[[ Data shown, beginning ]]

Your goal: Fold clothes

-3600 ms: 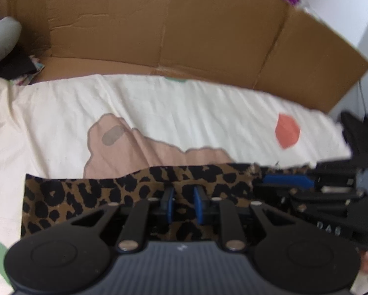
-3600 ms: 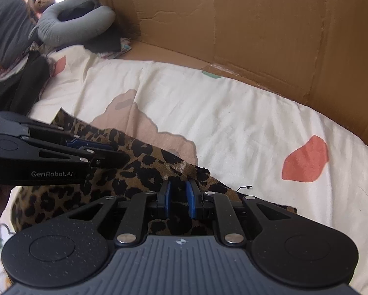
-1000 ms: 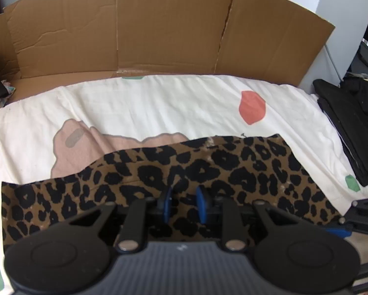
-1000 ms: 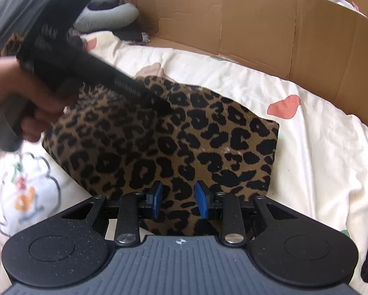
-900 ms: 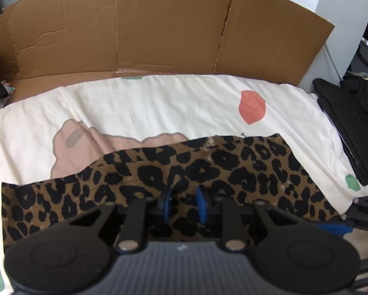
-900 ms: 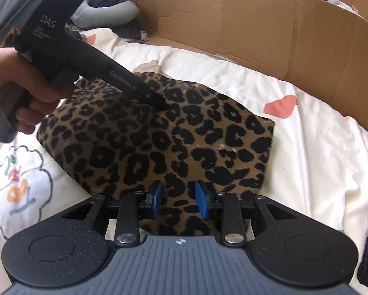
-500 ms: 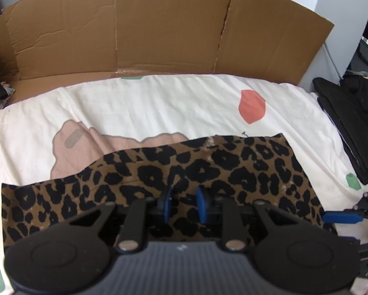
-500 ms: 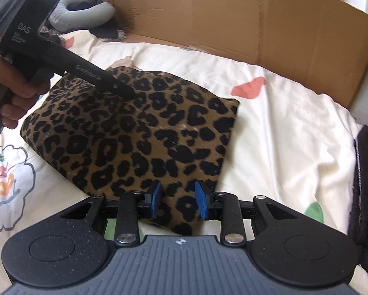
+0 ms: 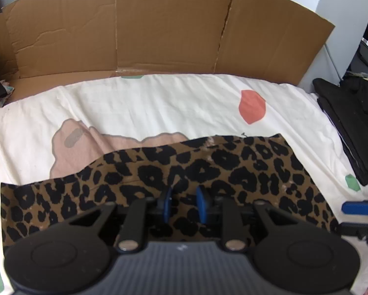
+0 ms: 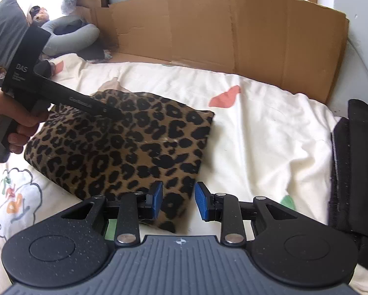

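Note:
A leopard-print garment (image 9: 208,167) (image 10: 124,152) lies folded into a flat rectangle on the cream bedsheet (image 9: 159,103). My left gripper (image 9: 184,204) (image 10: 116,115), held by a hand, rests its tips on the garment's top near its far side. Its blue pads stand a little apart, with cloth showing under the gap and nothing pinched. My right gripper (image 10: 177,201) (image 9: 353,217) is open at the garment's near right corner. Its left pad hangs over the cloth and its right pad over bare sheet.
A cardboard wall (image 9: 159,36) (image 10: 233,32) stands along the far side of the bed. A stack of black clothes (image 9: 351,123) (image 10: 356,162) lies at the right edge. A grey neck pillow (image 10: 70,34) sits far left.
My right gripper has drawn back to the right, from over the garment to its near right corner, and rolled slightly. The left gripper and the garment have stayed put.

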Demonstrator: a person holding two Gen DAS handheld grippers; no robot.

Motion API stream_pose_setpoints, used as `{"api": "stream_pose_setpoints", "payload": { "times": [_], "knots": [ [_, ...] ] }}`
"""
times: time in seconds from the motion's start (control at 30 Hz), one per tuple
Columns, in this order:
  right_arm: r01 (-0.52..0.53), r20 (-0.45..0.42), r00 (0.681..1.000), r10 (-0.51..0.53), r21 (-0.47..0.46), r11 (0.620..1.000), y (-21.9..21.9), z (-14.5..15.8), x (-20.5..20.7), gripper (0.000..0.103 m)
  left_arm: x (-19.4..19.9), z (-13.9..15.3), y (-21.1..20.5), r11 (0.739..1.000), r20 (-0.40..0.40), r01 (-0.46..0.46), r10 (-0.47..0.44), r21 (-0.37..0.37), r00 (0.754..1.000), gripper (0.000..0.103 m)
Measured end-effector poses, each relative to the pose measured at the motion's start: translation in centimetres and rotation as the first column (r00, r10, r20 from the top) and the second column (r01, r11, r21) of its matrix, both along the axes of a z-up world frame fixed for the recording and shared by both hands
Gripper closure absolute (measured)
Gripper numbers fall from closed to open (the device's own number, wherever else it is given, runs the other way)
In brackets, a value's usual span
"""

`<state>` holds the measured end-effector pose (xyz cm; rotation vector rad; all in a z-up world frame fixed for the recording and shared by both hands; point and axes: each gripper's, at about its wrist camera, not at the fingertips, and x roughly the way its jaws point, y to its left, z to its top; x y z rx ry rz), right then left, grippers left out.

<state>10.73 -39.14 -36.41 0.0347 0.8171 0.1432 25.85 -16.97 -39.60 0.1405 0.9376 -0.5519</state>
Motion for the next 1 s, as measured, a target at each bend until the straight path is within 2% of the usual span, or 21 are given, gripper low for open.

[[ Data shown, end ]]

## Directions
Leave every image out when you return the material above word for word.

## Task output
Your goal: Fold clothes

-3600 ms: 
-3600 ms: 
-1000 ms: 
-1000 ms: 
-900 ms: 
-900 ms: 
-500 ms: 
-500 ms: 
+0 ms: 
+0 ms: 

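Note:
A leopard-print garment (image 9: 208,167) (image 10: 124,152) lies folded into a flat rectangle on the cream bedsheet (image 9: 159,103). My left gripper (image 9: 184,204) (image 10: 116,115), held by a hand, rests its tips on the garment's top near its far side. Its blue pads stand a little apart, with cloth showing under the gap and nothing pinched. My right gripper (image 10: 177,201) (image 9: 353,217) is open at the garment's near right corner. Its left pad hangs over the cloth and its right pad over bare sheet.
A cardboard wall (image 9: 159,36) (image 10: 233,32) stands along the far side of the bed. A stack of black clothes (image 9: 351,123) (image 10: 356,162) lies at the right edge. A grey neck pillow (image 10: 70,34) sits far left.
My right gripper has drawn back to the right, from over the garment to its near right corner, and rolled slightly. The left gripper and the garment have stayed put.
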
Demonstrator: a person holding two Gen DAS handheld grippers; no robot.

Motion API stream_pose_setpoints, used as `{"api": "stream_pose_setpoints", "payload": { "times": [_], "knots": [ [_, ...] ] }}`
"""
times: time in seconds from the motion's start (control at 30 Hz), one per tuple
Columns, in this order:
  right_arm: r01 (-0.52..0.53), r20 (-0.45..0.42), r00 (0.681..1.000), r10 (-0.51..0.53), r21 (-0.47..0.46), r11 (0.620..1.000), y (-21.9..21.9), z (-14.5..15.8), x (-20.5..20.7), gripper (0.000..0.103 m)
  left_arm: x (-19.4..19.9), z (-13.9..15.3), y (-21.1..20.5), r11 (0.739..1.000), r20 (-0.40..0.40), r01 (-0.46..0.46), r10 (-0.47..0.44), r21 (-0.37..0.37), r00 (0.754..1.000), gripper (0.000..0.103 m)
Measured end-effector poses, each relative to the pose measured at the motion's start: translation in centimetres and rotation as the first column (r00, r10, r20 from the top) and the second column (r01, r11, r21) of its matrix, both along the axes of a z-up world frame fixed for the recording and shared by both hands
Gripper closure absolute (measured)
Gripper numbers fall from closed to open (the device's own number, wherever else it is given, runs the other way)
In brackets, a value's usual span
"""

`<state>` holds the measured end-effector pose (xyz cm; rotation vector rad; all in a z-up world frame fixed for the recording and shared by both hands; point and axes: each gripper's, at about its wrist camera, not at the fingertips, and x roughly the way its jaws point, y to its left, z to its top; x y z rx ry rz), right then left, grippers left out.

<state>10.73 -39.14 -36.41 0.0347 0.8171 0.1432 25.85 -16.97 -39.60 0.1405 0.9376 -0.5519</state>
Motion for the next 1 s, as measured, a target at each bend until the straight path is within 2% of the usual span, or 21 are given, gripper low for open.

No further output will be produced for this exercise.